### [Problem description]
Would you copy each line of the data below that has "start"?

(Supplied information Opens)

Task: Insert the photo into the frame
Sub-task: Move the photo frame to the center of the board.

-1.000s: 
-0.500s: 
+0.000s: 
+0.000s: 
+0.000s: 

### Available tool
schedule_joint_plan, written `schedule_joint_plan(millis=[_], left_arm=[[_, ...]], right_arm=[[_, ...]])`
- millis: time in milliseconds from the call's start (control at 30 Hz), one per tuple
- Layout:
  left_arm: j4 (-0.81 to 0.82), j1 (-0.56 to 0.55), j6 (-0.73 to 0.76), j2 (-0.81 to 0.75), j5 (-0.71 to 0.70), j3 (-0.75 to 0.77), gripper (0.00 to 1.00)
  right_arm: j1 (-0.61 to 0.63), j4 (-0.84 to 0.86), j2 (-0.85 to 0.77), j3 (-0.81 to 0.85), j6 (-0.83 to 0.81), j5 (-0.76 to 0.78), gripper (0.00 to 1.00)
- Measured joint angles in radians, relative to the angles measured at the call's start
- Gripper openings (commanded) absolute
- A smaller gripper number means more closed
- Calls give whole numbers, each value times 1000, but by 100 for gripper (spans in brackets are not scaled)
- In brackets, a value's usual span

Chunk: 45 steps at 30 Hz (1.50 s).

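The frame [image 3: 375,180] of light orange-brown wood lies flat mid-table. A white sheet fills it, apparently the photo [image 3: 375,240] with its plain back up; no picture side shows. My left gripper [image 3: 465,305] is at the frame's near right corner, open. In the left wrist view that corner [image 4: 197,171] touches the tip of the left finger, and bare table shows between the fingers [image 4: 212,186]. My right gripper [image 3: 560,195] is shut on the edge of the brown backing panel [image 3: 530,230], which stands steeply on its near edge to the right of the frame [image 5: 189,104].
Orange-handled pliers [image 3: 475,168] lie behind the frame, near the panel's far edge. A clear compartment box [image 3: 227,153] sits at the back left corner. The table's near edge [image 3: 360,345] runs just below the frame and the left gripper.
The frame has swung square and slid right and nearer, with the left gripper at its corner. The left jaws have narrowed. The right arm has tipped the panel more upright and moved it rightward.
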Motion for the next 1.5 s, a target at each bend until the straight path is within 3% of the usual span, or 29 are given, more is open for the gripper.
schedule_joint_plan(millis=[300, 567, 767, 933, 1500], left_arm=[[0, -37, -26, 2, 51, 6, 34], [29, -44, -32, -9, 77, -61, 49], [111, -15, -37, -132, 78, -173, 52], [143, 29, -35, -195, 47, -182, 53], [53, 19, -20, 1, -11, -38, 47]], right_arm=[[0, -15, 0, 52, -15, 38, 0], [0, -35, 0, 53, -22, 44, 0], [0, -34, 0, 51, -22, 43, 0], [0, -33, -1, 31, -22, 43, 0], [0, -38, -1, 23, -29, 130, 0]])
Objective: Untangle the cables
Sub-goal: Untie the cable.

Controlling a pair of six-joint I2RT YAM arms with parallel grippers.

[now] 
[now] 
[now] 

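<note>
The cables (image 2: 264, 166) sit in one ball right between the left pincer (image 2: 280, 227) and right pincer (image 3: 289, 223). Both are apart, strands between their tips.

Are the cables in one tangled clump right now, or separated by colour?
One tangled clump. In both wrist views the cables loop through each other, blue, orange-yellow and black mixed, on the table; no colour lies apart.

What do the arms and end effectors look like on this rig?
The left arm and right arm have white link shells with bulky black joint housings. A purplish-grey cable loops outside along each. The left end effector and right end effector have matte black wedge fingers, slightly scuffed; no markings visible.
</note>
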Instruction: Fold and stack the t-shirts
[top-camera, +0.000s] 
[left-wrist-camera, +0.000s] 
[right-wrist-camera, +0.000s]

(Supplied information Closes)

### [Solution to this problem]
- millis: time in milliseconds from the call's start (control at 30 Hz), one per tuple
- Measured joint angles in radians, relative to the angles measured at the call's start

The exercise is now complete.